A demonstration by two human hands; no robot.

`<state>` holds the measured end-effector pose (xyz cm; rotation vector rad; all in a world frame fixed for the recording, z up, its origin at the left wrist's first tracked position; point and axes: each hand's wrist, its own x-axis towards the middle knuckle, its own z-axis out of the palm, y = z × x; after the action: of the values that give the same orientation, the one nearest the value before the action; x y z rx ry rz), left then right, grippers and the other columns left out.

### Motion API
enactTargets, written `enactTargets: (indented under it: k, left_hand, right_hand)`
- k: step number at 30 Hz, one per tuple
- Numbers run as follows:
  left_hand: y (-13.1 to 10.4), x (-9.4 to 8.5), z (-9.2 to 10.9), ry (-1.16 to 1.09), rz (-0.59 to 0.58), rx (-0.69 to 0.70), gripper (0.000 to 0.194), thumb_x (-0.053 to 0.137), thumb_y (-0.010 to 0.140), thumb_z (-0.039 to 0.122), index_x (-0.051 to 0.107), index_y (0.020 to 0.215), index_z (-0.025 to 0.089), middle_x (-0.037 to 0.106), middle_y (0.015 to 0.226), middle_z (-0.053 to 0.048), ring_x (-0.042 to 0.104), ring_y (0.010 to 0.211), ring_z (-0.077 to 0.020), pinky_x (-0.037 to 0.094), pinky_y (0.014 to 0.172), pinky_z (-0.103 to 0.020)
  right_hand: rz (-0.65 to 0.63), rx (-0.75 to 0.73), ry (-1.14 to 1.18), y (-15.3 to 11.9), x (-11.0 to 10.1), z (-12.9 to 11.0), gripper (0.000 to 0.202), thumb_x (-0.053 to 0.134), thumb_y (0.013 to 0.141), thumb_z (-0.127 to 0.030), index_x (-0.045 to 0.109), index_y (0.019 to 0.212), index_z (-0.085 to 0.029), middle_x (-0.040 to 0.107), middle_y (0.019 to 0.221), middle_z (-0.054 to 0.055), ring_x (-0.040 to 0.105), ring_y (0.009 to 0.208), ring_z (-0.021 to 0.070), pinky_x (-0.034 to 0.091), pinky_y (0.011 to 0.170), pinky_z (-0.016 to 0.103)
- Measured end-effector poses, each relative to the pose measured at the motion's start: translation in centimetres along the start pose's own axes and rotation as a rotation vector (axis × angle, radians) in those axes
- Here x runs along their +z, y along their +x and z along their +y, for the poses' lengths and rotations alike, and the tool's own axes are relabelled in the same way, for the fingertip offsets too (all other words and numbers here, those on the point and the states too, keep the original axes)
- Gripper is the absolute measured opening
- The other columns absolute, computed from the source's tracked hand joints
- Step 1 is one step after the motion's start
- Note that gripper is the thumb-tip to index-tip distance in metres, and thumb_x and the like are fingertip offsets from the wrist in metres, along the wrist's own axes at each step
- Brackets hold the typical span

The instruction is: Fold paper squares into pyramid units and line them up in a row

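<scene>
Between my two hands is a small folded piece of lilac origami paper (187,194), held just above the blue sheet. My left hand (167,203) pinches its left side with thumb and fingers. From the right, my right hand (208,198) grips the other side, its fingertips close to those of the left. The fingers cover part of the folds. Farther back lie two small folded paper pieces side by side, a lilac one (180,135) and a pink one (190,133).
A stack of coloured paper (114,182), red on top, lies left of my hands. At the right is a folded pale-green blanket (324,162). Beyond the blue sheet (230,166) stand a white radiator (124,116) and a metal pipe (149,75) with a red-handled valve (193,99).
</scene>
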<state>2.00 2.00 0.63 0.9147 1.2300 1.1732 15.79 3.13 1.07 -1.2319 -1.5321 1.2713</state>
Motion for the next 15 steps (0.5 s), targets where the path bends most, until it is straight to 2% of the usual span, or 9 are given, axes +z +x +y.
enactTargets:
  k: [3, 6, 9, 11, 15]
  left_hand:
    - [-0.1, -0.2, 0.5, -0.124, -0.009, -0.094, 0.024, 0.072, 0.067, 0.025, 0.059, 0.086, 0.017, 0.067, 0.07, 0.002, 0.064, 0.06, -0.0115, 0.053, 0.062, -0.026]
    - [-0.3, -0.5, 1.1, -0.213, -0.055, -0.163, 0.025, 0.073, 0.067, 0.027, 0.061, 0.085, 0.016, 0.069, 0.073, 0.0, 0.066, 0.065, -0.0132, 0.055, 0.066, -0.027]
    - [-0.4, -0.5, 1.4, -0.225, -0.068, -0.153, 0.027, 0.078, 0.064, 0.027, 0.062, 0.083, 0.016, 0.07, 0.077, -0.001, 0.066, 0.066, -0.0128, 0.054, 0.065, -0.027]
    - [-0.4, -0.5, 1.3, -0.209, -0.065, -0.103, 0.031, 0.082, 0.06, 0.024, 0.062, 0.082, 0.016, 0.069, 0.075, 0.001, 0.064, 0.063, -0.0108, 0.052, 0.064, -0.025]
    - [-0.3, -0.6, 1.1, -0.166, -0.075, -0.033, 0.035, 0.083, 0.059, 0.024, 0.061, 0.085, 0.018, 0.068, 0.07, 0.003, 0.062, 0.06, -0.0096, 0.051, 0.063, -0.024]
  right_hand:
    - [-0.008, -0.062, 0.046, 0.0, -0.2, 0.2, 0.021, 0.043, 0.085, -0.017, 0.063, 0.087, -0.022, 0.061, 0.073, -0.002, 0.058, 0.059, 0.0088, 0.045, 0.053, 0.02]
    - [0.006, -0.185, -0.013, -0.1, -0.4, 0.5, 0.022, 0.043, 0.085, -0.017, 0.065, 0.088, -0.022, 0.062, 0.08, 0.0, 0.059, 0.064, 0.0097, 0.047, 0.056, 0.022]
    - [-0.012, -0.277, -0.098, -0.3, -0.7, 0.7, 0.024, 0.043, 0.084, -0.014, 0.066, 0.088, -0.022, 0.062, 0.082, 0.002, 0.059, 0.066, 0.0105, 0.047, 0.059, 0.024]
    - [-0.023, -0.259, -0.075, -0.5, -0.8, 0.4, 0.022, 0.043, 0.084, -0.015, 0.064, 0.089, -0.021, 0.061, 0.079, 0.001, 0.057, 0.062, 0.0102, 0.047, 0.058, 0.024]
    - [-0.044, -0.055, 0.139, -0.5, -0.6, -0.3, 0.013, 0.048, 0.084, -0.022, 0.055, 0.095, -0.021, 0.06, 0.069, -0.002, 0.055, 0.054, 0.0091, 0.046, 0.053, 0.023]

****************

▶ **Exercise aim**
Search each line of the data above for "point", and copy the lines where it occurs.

▶ **Problem solution**
`<state>` holds the measured end-effector pose (xyz cm; rotation vector rad; all in a world frame fixed for the recording, z up, its origin at the left wrist's first tracked position; point and axes: each hand's wrist, its own x-axis towards the middle knuckle, its own z-axis out of the palm, y = z × x; after the action: of the values that give the same orientation, the one nearest the value before the action; x y z rx ry rz), left then right, grippers and the other columns left out.
- Here x runs along their +z, y along their +x and z along their +y, for the poses' lengths and rotations alike, and the tool's own axes are relabelled in the same way, for the fingertip offsets too (all other words and numbers here, those on the point and the states too, keep the original axes)

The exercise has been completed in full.